### THE PROBLEM
Would you please copy each line of the listing that mentions "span"?
[DATASET EXTRACT Boundary: Start]
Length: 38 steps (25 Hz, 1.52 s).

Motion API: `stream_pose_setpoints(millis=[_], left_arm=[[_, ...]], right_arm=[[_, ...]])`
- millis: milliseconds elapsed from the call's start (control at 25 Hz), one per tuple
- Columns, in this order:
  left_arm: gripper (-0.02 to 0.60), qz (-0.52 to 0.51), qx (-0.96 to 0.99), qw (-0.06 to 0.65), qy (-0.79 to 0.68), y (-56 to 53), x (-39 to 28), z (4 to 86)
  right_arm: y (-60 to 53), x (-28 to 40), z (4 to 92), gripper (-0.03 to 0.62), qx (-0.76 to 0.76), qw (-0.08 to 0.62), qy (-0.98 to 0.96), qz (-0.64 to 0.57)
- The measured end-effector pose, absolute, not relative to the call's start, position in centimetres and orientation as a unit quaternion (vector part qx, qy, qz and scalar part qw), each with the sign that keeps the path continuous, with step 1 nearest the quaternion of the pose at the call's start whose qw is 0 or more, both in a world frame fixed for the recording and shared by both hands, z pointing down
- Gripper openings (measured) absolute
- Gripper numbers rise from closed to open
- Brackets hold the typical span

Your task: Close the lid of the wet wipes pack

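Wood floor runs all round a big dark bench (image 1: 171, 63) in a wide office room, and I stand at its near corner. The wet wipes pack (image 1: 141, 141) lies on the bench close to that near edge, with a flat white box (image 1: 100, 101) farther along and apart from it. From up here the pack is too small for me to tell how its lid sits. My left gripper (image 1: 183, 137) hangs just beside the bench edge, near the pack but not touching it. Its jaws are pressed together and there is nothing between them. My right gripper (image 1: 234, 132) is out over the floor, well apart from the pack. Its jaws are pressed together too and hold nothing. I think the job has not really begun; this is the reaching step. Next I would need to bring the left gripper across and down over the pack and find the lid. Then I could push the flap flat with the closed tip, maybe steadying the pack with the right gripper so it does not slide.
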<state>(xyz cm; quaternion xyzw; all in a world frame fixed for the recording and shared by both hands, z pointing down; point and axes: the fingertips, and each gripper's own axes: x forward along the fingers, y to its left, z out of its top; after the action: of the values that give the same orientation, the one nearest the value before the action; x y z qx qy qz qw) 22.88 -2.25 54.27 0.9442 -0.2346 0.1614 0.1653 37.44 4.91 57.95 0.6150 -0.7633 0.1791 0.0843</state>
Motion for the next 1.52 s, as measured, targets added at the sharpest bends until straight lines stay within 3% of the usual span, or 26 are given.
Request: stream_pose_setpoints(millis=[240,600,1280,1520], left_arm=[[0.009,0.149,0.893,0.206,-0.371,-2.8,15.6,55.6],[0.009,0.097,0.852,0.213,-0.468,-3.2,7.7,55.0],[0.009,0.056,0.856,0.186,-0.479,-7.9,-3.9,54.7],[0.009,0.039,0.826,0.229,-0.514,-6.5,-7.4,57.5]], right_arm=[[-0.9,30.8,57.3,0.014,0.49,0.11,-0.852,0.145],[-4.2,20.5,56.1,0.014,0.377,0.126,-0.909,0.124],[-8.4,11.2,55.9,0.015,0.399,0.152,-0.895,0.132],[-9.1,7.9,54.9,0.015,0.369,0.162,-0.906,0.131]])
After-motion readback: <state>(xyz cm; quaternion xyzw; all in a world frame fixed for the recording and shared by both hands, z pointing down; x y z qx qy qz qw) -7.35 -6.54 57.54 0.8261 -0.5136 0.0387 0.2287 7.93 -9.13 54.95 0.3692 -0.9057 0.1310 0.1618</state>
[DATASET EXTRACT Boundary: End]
### RESPONSE
- Brackets hold the typical span
Motion for the next 1.52 s, as measured, targets added at the sharpest bends until straight lines stay within 3% of the usual span, or 26 are given.

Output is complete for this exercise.